7th. My Lord lay in my chamber.
13th. My Lord supped privately with me in the Drawing Chamber, and had much discourse of the manners of the folks at court.
By the 17th, My Lord told me he was resolved never to move me more in these business because he saw how fully I was bent;
but evidently he did not stick to this good resolution, because, on April 20th, Easter-day, “My Lord and I had a great falling-out,” and a few days later, “This night my Lord should have lain with me, but he and I fell out about matters.”
By the next day, however, they were friends again; they played at Burley Break upon the lawn; and “this night my Lord came to lie in my chamber.” The next day, too, was spent in peace, and she “spent the evening in working and going down to my Lord’s closet, where I sat and read much in the Turkish history, and Chaucer.”
So it goes on. It becomes, perhaps, a little monotonous, save that it is always so human, and so modern. One sympathizes with her in her weaknesses even more than in her defiance; when, for instance, she writes amicable letters to all her relations-in-law, sending them locks of the Child’s hair, being “desirous to win the love of my Lord’s kindred by all the fair means I could,” in reality stealing a march upon Dorset in order to get them on her side. One day she chronicles, “This night I went into a bath,” but whether this event was of such rarity as to deserve special mention is not explained. At Whitsuntide they all went to church, but “my eyes were so blubbered with weeping that I could scarce look up,” and in the afternoon of the same day they again “fell out.” But she consoles herself with new clothes—or was that an additional penance? for she was never given to personal vanity—“I essayed on my sea-water green satin gown and my damask embroidered with gold, both which gowns the tailor which was sent from London made fit for me to wear with open ruffs after the French fashion.” Little peace-offerings came from time to time from Dorset; on one occasion he sends “half a buck, with an indifferent kind letter,” and on another occasion “My Lord sent Adam to trim the Child’s hair, and sent me the dewselts of two deer and wrote me a letter between kindness and unkindness.” “Still working and being extremely melancholy” is the entry of one summer day, and a day later, “Still working and sad.” A little after this she “rode on horseback to Withyham to see my Lord Treasurer’s tomb, and went down into the vault, and came home again [to Knole] weeping the most part of the day.” This is perhaps not very surprising.

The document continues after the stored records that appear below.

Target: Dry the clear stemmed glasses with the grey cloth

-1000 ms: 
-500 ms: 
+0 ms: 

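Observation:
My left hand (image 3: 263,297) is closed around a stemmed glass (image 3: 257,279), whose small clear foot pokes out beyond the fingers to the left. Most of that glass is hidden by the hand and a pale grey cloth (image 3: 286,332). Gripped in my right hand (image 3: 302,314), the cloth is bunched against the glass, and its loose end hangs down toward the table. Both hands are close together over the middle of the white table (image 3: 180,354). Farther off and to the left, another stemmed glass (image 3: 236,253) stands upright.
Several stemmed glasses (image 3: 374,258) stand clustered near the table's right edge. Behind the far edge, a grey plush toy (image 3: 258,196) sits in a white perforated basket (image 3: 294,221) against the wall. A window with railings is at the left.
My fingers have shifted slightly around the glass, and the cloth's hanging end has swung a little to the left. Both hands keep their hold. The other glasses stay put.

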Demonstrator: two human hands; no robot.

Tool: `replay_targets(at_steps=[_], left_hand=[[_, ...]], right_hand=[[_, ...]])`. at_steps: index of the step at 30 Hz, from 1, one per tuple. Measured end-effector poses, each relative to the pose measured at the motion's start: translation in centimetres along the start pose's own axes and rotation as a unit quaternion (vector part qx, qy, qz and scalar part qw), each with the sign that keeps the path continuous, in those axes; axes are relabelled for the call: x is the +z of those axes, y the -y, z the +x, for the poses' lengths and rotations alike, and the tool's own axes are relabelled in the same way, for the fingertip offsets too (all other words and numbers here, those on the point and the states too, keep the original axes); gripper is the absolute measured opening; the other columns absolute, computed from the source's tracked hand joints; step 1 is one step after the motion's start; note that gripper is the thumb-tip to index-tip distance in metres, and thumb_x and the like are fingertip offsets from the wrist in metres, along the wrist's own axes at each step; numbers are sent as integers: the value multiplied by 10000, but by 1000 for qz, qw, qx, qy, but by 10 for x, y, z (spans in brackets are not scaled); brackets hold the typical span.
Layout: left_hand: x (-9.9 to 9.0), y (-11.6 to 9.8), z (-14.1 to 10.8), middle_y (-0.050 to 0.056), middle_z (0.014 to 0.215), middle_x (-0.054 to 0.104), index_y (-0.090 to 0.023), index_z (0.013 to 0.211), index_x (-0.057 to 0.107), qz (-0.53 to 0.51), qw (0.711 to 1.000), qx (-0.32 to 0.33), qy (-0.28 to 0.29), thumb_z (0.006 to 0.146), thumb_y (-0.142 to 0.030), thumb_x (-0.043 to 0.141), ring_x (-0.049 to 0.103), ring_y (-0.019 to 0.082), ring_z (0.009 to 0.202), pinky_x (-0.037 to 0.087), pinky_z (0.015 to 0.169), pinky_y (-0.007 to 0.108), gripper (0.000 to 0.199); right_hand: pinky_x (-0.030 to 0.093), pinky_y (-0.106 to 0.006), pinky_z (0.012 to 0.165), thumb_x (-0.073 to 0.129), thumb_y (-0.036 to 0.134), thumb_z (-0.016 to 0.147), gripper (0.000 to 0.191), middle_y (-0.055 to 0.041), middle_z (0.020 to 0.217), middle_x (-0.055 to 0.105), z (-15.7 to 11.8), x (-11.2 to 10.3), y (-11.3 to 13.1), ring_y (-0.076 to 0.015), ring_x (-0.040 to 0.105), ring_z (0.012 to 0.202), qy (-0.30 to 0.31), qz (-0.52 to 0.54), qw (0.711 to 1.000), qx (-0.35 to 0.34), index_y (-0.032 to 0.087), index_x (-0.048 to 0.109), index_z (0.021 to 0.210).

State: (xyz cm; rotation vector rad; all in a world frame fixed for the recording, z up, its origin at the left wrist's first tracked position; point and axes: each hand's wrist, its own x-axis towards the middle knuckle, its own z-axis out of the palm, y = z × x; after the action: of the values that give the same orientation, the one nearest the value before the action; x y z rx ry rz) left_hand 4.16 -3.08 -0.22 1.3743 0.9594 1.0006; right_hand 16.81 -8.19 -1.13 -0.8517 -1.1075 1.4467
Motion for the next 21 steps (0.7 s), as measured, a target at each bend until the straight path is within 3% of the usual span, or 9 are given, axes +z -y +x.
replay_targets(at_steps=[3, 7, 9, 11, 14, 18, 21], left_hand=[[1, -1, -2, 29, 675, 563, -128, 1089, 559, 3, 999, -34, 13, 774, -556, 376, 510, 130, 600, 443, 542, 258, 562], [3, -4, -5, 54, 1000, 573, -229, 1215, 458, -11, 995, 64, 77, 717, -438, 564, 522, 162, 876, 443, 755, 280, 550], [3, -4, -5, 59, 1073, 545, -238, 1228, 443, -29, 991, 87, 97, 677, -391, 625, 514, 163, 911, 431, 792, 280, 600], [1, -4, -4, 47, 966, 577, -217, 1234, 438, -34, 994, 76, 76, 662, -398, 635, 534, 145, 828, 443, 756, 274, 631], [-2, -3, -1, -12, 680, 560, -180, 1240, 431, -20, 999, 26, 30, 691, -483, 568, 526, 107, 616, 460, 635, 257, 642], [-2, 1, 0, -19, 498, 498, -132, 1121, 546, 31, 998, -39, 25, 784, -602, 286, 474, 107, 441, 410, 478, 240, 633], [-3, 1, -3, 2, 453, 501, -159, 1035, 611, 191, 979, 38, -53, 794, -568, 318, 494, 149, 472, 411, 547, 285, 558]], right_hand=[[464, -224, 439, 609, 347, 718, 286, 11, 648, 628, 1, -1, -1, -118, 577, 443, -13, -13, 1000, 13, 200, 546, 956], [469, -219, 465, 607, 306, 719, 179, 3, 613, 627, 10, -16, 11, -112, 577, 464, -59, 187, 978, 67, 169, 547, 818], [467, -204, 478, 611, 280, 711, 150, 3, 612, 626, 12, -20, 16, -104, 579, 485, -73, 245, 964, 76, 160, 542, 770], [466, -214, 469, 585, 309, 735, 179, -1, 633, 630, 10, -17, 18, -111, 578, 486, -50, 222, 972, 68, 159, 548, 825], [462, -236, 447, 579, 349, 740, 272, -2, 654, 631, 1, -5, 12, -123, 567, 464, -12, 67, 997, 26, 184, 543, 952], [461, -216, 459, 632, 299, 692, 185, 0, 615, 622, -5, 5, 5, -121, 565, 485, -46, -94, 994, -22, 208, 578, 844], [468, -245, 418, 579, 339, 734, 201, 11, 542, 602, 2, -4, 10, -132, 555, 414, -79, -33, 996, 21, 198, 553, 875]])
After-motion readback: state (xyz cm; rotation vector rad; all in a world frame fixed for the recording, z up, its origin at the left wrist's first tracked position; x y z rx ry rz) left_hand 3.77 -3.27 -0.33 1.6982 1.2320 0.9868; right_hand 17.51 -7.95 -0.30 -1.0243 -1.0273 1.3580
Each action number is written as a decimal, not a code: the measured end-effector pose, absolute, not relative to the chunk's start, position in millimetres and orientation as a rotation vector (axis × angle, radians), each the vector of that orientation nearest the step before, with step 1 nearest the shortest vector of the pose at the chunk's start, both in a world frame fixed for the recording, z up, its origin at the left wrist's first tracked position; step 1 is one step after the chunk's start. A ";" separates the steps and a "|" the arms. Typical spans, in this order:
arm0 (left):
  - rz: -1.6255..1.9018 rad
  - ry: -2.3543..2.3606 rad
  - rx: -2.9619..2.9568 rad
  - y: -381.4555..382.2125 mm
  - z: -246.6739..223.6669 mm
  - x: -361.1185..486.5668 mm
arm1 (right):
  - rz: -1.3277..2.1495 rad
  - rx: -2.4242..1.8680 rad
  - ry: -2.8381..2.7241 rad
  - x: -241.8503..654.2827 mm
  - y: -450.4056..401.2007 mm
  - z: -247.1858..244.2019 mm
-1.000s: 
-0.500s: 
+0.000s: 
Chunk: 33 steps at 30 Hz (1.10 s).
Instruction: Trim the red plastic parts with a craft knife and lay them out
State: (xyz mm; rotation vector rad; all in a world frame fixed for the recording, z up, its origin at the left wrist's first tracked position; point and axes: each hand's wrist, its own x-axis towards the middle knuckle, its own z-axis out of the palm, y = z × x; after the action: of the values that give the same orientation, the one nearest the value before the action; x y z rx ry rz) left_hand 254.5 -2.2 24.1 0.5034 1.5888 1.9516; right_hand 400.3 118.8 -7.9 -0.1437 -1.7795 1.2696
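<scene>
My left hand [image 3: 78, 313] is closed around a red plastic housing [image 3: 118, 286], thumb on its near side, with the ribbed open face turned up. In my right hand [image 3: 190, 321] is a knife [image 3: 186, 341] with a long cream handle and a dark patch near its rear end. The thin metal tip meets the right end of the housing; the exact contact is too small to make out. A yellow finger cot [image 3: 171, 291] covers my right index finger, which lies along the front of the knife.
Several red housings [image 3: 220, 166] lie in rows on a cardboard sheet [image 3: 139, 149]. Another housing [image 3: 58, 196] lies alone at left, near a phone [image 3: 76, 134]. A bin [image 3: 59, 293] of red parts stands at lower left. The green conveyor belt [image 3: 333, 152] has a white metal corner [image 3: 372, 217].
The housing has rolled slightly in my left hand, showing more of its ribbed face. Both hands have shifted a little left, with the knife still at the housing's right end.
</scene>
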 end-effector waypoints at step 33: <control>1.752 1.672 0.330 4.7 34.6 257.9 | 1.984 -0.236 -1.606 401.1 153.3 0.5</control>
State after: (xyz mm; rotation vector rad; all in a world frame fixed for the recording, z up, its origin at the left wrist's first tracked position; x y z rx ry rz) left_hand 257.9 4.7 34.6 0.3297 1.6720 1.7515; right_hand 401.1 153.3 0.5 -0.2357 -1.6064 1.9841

I have been down into that vault myself, and it is not a cheerful expedition. In a small, dark cave underground, beneath the church, among grey veils of cobwebs, the coffins of the Sackvilles are stacked on shelves; they go back to the fourteenth century, and are of all sizes, from full-grown men down to the tiny ones lapped in lead. But, of course, when Anne Clifford went there there were not so many as there are now; the pompous ones were not yet in their places, with their rusty coronets, save those of the old Treasurer and his son; and their blood did not run in the veins of Lady Anne, so on the whole she had less reason to be impressed than I.

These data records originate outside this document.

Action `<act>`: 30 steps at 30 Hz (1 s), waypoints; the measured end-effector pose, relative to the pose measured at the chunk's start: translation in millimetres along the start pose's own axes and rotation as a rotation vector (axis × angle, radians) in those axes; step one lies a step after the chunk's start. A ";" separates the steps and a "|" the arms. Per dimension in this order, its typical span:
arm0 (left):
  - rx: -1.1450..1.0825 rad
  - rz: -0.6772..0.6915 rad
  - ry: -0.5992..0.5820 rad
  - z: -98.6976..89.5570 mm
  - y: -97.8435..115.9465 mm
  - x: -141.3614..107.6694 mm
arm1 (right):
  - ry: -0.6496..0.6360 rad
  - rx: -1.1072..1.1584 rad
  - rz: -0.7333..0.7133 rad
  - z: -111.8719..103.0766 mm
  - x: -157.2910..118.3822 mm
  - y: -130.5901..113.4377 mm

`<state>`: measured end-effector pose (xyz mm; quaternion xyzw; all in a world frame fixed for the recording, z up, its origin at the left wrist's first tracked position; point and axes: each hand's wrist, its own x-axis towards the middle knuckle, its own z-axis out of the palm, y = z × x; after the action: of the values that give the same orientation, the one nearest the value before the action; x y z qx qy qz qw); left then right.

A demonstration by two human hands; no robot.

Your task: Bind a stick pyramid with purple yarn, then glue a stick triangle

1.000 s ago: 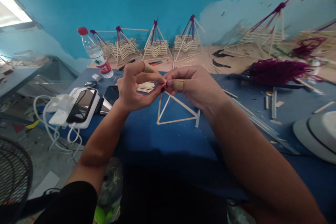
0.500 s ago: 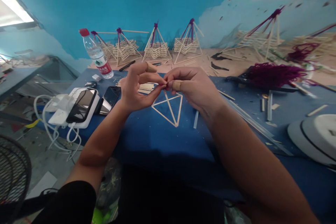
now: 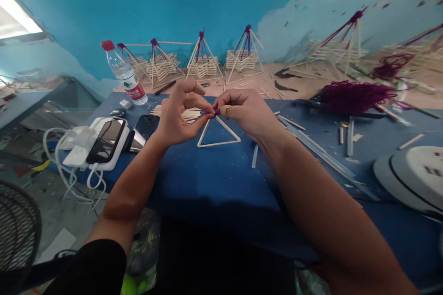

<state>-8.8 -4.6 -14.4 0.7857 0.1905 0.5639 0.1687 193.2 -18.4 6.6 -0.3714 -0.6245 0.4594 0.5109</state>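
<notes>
A small frame of thin wooden sticks (image 3: pixel 221 143) shows as a triangle over the blue tabletop, its top corner between my hands. My left hand (image 3: pixel 182 115) pinches that corner with thumb and forefinger. From the other side, my right hand (image 3: pixel 242 110) has its fingers closed on the same spot. A bit of purple yarn (image 3: pixel 217 112) shows between the fingertips. Behind my left hand lies a bundle of loose sticks (image 3: pixel 192 114), partly hidden.
Stick structures tied with purple yarn (image 3: pixel 204 62) line the back. A bottle (image 3: pixel 129 80), phones (image 3: pixel 105 140) and a power strip (image 3: pixel 74 154) are left. Purple yarn (image 3: pixel 360 97), clear strips (image 3: pixel 321 152) and a white round device (image 3: pixel 411 179) are right.
The stick frame has turned in my fingers: its near corner and middle stick no longer show, and a plain triangle faces me. Purple yarn is now visible at the pinch. The view has shifted slightly.
</notes>
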 end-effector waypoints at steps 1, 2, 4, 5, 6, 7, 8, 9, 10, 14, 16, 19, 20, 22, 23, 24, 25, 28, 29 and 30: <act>-0.014 -0.033 -0.011 -0.3 -0.7 -0.4 | -0.006 -0.006 0.004 -0.2 0.5 1.0; -0.029 -0.052 -0.023 -0.5 -1.0 -0.6 | -0.010 -0.008 0.007 -0.5 0.9 1.8; -0.046 -0.085 -0.036 -1.0 -0.6 -0.6 | -0.016 -0.003 0.012 -1.0 1.7 3.3; -0.048 -0.102 -0.039 -1.3 -0.1 -0.5 | -0.016 0.003 0.015 -1.2 2.1 4.1; -0.046 -0.118 -0.040 -1.7 0.6 -0.3 | -0.015 0.010 0.020 -1.4 2.6 5.0; -0.042 -0.133 -0.040 -2.2 1.2 -0.1 | -0.013 0.018 0.024 -1.6 3.1 6.0; -0.036 -0.143 -0.042 -2.7 1.8 0.1 | -0.011 0.025 0.027 -1.7 3.7 7.1; -0.032 -0.147 -0.047 -3.2 2.3 0.4 | -0.010 0.031 0.031 -1.8 4.3 8.3; -0.030 -0.145 -0.054 -3.6 2.6 0.6 | -0.010 0.035 0.034 -1.8 4.8 9.4; -0.016 -0.116 -0.091 -4.5 1.9 1.1 | -0.025 0.041 0.052 -1.9 6.7 12.5; -0.001 -0.115 -0.090 -4.2 0.8 1.1 | -0.030 0.042 0.061 -2.5 7.7 13.1; 0.020 -0.112 -0.073 -3.3 -1.5 1.1 | -0.036 0.063 0.105 -5.3 9.9 12.8; 0.026 -0.106 -0.074 -2.9 -2.3 1.1 | -0.041 0.081 0.133 -6.9 10.8 12.4; 0.029 -0.087 -0.086 -2.3 -3.6 1.0 | -0.072 0.138 0.199 -11.1 12.3 10.9; 0.028 -0.078 -0.092 -2.1 -3.9 0.9 | -0.096 0.172 0.230 -13.5 12.8 9.9; 0.030 -0.070 -0.096 -2.1 -4.1 0.8 | -0.118 0.204 0.252 -15.9 13.2 8.9; 0.036 -0.062 -0.099 -2.1 -3.9 0.8 | -0.139 0.228 0.266 -18.1 13.2 8.0; 0.079 -0.037 -0.102 -2.6 -2.1 0.5 | -0.169 0.233 0.269 -22.1 12.3 6.9; 0.095 -0.029 -0.103 -2.7 -1.4 0.5 | -0.166 0.217 0.260 -22.3 11.8 7.3; 0.107 -0.023 -0.103 -2.8 -0.7 0.5 | -0.161 0.198 0.248 -22.0 11.4 7.9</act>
<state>-11.5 -3.6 -13.5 0.8195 0.2203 0.5096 0.1424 212.4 -1.1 3.7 -0.3557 -0.5644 0.6064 0.4327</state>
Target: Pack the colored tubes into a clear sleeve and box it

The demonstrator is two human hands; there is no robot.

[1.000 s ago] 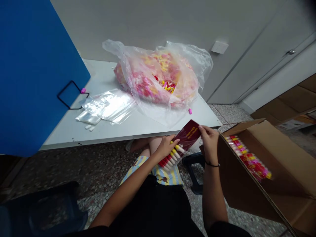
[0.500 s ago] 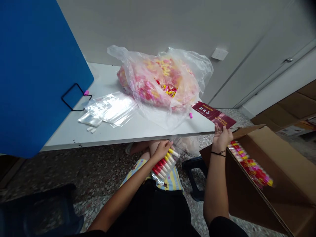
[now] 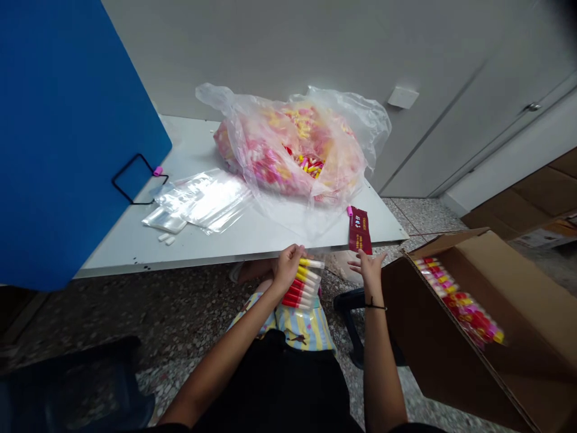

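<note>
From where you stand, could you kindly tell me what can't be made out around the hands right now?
All in the head view:
- Red card: print too small to read.
- Tubes in the left hand: the hand hides part of the bundle.
- Boxed tubes: the box wall hides any lying lower.

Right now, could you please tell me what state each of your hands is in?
Left hand: closed, holding a clear plastic bag of red-and-yellow tubes.
Right hand: open, holding nothing.

The room is bright and the light is soft. The clear plastic bags (image 3: 202,201) on the desk (image 3: 130,255) shine with white glare. The floor (image 3: 112,313) below looks darker, and the door (image 3: 469,132) leans near the edge.
</note>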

The Diary continues in very much the same strain until it comes to an end with December 1619, the year 1618 being entirely missed out. By that time both Dorset and Anne were in bad health; but whereas he was to die five years later, at the age of thirty-five, she, made of tougher stuff, was to survive him by fifty-two years. His last letter to her, written to her on the very day of his death, shows all the affection which was so undermined by that question of her lands:
26th March, 1624.
Sweet Heart,
I thank you for your letter. I had resolved to come down to Knole, and to have received the Blessed Sacrament, but God hath prevented it with sickness, for on Wednesday night I fell into a fit of casting, which held me long, then last night I had a fit of fever. I have for my physician Dr. Baskerville and Dr. Fox. I thank God I am now at good ease, having rested well this morning. I would not have you trouble yourself till I have occasion to send for you. You shall in the meantime hear daily from me. So, with my love to you, and God’s blessing and mine to both my children, I commend you to God’s protection.